■ Data shown ■
________________________

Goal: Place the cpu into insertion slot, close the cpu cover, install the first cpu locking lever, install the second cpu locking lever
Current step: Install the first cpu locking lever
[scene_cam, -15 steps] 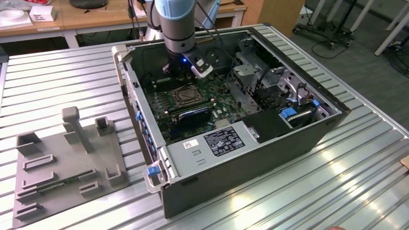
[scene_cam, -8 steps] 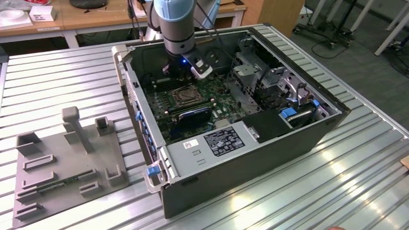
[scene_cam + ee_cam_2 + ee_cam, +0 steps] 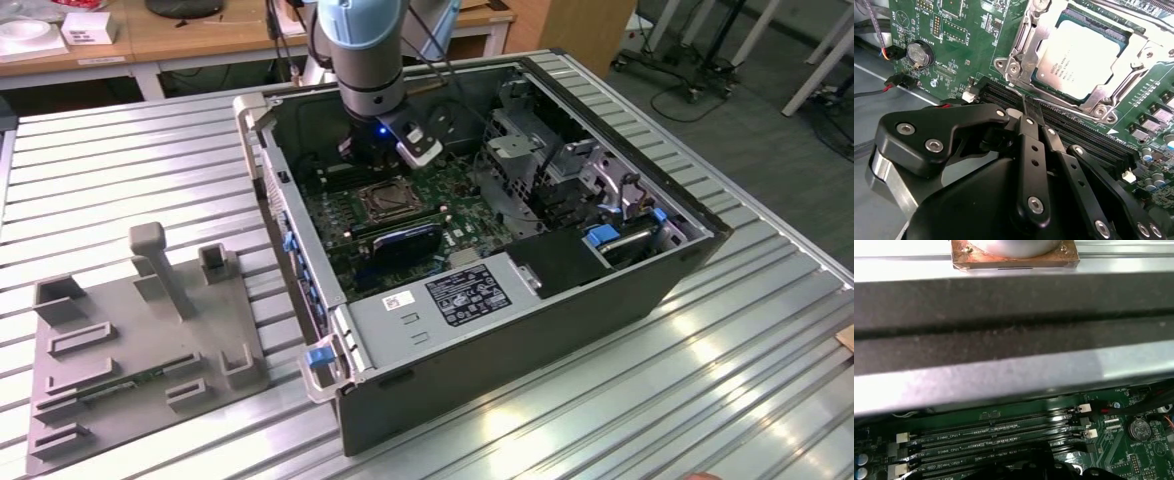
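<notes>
The cpu, a flat pale silvery square, is already lying in the insertion slot on the green motherboard, framed by the slot's shiny metal rim. The thin metal cpu cover seems to be lying around it, though whether the levers are latched is unclear. The black gripper is hovering just beside the slot, over the long dark memory slots, fingers pinched together and holding nothing.

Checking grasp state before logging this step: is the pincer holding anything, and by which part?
Nothing held. The pincer is shut and empty, poised above the memory slots, beside the socket where the cpu sits under the cpu cover.
</notes>
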`<act>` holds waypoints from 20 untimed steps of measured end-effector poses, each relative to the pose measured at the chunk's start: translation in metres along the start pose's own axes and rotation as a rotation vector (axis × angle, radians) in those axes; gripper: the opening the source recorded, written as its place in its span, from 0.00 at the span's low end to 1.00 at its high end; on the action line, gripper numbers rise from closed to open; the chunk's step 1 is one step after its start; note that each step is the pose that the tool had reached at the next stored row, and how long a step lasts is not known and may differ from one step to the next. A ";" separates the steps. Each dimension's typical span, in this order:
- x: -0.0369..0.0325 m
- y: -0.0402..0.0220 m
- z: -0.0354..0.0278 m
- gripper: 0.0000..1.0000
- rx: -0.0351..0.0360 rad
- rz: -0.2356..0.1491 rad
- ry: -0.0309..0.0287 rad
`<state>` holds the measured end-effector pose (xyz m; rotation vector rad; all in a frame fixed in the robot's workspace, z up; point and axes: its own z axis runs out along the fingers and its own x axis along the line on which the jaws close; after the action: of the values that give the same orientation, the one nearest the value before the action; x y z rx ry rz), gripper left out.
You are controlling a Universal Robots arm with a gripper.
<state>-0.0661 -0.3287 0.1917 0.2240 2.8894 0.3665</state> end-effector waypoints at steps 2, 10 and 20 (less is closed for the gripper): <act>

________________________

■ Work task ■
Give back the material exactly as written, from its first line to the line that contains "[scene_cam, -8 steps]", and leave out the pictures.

■ Response ■
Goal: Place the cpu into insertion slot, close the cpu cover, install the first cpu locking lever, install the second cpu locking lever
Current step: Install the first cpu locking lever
[scene_cam, -15 steps] 
[scene_cam, -8 steps] 

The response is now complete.